Retype the data below exactly; skip every image.

--- The data ---

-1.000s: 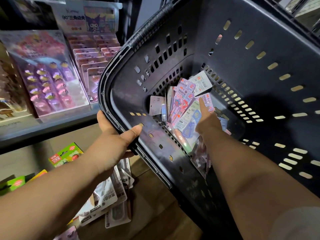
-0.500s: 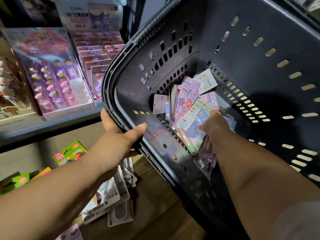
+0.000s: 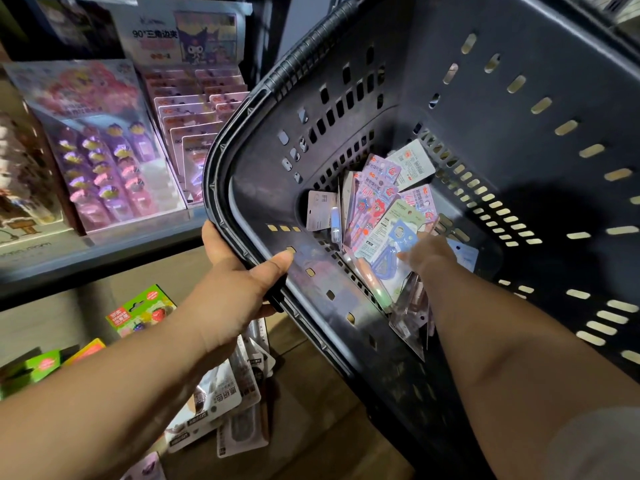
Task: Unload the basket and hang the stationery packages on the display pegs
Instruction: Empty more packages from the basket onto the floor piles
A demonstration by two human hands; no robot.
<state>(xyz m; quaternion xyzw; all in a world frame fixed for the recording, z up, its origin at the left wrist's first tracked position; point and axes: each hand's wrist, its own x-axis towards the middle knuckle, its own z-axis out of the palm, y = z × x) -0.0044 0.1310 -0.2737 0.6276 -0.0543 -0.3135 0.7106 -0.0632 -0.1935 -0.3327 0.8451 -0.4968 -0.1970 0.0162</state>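
Note:
A black plastic basket (image 3: 221,161) is tilted with its opening toward me. My left hand (image 3: 239,289) grips its near rim, thumb inside. Several stationery packages (image 3: 374,202), pink, purple and white, lie heaped in the bottom corner. On top is a green-and-white package with a blue tool (image 3: 391,237). My right hand (image 3: 429,254) reaches into the basket and its curled fingers close on that package's lower edge, thumb on its face. Clear blister packs (image 3: 408,317) lie under my right wrist.
A shelf at the left carries pink and purple display boxes (image 3: 104,150) and a row of carded items (image 3: 194,126). Below it hang white-and-black carded packages (image 3: 221,400) and green packages (image 3: 138,310). The basket handle (image 3: 311,46) sticks up at the top.
My right hand has drawn back from a pointing touch on the pile to a curled hold at the green-and-white package. The view shifted slightly; my left hand keeps its hold on the rim.

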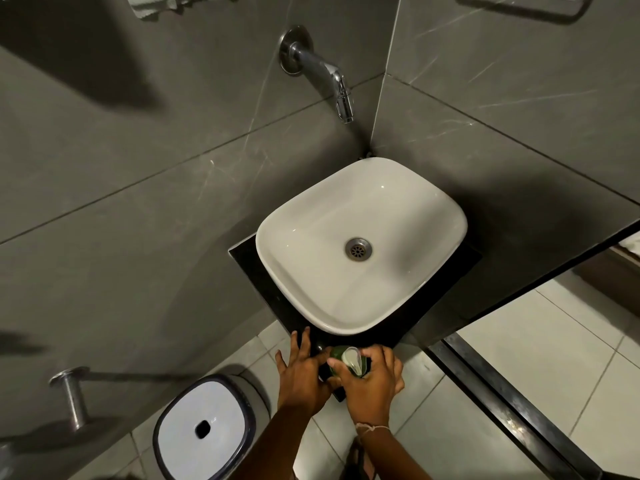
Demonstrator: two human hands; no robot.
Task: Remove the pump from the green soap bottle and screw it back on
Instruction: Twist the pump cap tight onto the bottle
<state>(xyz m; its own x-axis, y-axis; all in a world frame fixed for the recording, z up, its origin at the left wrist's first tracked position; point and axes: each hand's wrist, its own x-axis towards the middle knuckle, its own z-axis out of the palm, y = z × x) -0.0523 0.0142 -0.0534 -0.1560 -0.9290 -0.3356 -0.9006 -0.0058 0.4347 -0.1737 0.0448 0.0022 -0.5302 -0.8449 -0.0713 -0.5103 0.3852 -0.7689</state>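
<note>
Green soap bottle point(337, 355) stands on the black table point(277, 303) at 6 o'clock from the white basin point(433, 216). Right hand point(372, 382) has its grip closed around the white pump point(354, 360). Left hand point(301, 372) touches the bottle's side at 9 o'clock, fingers spread.

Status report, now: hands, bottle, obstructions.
Right hand grip on pump. Left hand steadies green soap bottle on counter edge. Pump seating unclear. Nothing in the way.
</note>
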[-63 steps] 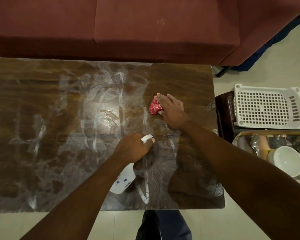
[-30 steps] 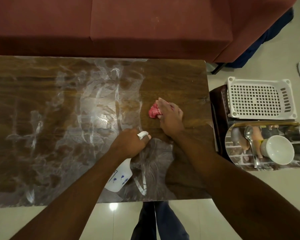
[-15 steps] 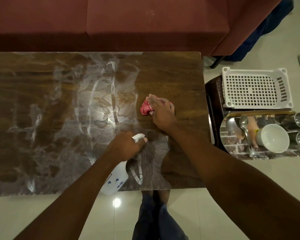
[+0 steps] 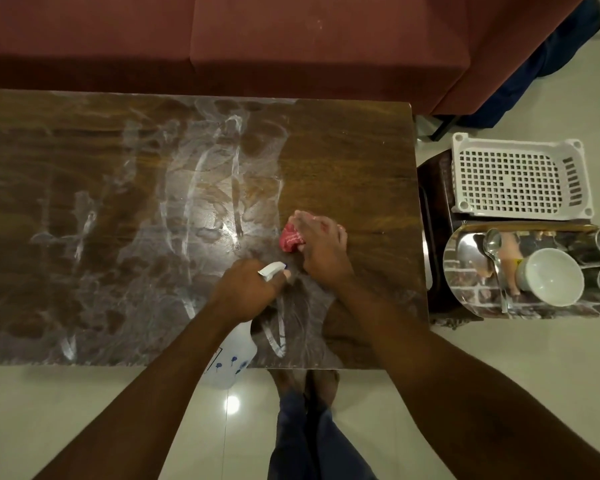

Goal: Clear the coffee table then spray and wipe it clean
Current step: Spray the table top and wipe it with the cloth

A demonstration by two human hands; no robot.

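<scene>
The brown wooden coffee table [image 4: 354, 150] fills the middle of the head view, with white streaks of spray over its left and centre and a drier patch at the right. My right hand [image 4: 321, 247] presses a bunched red cloth [image 4: 291, 239] flat on the tabletop near the right end. Just below and left of it, my left hand [image 4: 246, 292] grips a white spray bottle [image 4: 231, 358] by its trigger head, nozzle pointing right, the body hanging over the near edge.
A maroon sofa [image 4: 291, 39] runs along the table's far side. Right of the table, a low stand holds a white perforated basket [image 4: 518, 178] and a shiny tray [image 4: 471, 296] with a white bowl [image 4: 551, 275], a spoon and steel cups. My legs stand at the near edge.
My right hand has slid the red cloth toward me and back a little along the tabletop's right part. The left hand keeps holding the bottle in about the same spot.
</scene>
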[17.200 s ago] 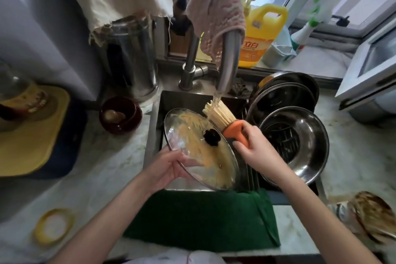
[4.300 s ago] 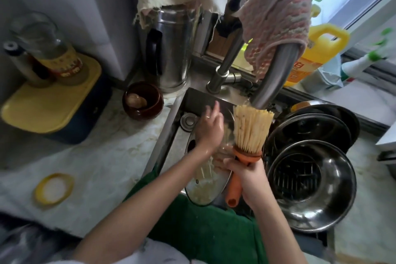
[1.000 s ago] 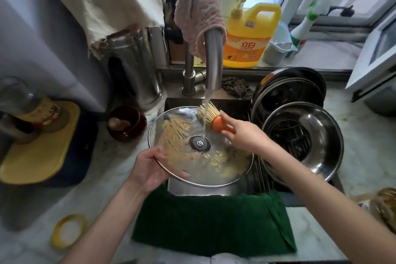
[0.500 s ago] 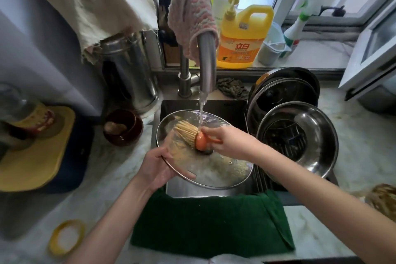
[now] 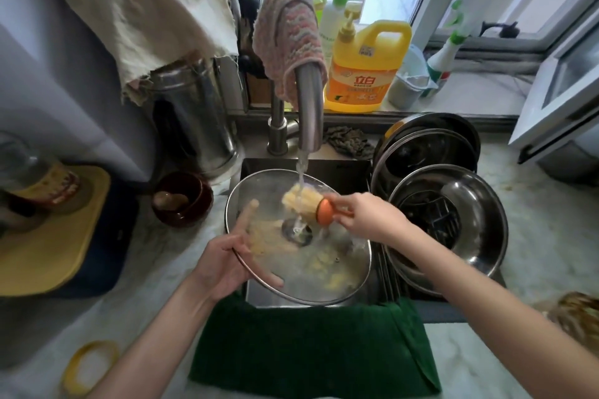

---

• **Answer box**:
-1.000s: 
-0.500s: 
+0.000s: 
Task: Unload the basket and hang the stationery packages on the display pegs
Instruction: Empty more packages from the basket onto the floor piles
A demonstration by two human hands; no robot.
<state>(xyz m; quaternion xyzw; all in a world frame fixed for the recording, z up, its origin at the left wrist's first tracked position; point and axes: each hand's wrist, its own x-axis towards the middle knuckle, its own z-axis out of the palm, y = z × x) -0.0044 0.1310 -0.2737 0.6276 -0.0543 -0.3135 0.7106 -0.0632 -0.1935 -0.3327 0.8451 -0.4968 -0.1970 0.0162</state>
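Note:
A black plastic basket (image 3: 221,161) is tilted with its opening toward me. My left hand (image 3: 239,289) grips its near rim, thumb inside. Several stationery packages (image 3: 374,202), pink, purple and white, lie heaped in the bottom corner. On top is a green-and-white package with a blue tool (image 3: 391,237). My right hand (image 3: 429,254) reaches into the basket and its curled fingers close on that package's lower edge, thumb on its face. Clear blister packs (image 3: 408,317) lie under my right wrist.
A shelf at the left carries pink and purple display boxes (image 3: 104,150) and a row of carded items (image 3: 194,126). Below it hang white-and-black carded packages (image 3: 221,400) and green packages (image 3: 138,310). The basket handle (image 3: 311,46) sticks up at the top.
My right hand has drawn back from a pointing touch on the pile to a curled hold at the green-and-white package. The view shifted slightly; my left hand keeps its hold on the rim.
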
Demonstrator: two human hands; no robot.
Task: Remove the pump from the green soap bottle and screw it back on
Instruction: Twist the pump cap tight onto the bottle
<state>(xyz m; its own x-axis, y-axis; all in a world frame fixed for the recording, z up, its origin at the left wrist's first tracked position; point and axes: each hand's wrist, its own x-axis towards the middle knuckle, its own z-axis out of the palm, y = z × x) -0.0523 0.0142 -0.0534 -0.1560 -0.9290 -0.3356 -0.9006 -0.0058 0.4347 -0.1737 0.0448 0.0022 -0.5302 -0.8449 -0.0713 -0.5103 0.3852 -0.7689</state>
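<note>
Green soap bottle point(337, 355) stands on the black table point(277, 303) at 6 o'clock from the white basin point(433, 216). Right hand point(372, 382) has its grip closed around the white pump point(354, 360). Left hand point(301, 372) touches the bottle's side at 9 o'clock, fingers spread.

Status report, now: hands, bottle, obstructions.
Right hand grip on pump. Left hand steadies green soap bottle on counter edge. Pump seating unclear. Nothing in the way.
</note>
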[-63 steps] 
[-30 steps] 
[-15 steps] 
[+0 steps] 

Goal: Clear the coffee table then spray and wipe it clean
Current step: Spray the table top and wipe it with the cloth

A demonstration by two human hands; no robot.

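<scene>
The brown wooden coffee table [image 4: 354, 150] fills the middle of the head view, with white streaks of spray over its left and centre and a drier patch at the right. My right hand [image 4: 321, 247] presses a bunched red cloth [image 4: 291, 239] flat on the tabletop near the right end. Just below and left of it, my left hand [image 4: 246, 292] grips a white spray bottle [image 4: 231, 358] by its trigger head, nozzle pointing right, the body hanging over the near edge.
A maroon sofa [image 4: 291, 39] runs along the table's far side. Right of the table, a low stand holds a white perforated basket [image 4: 518, 178] and a shiny tray [image 4: 471, 296] with a white bowl [image 4: 551, 275], a spoon and steel cups. My legs stand at the near edge.
My right hand has slid the red cloth toward me and back a little along the tabletop's right part. The left hand keeps holding the bottle in about the same spot.
</scene>
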[17.200 s ago] 
[4.300 s ago] 
[1.000 s ago] 
[0.500 s ago] 
[now] 

There is no additional output for this exercise.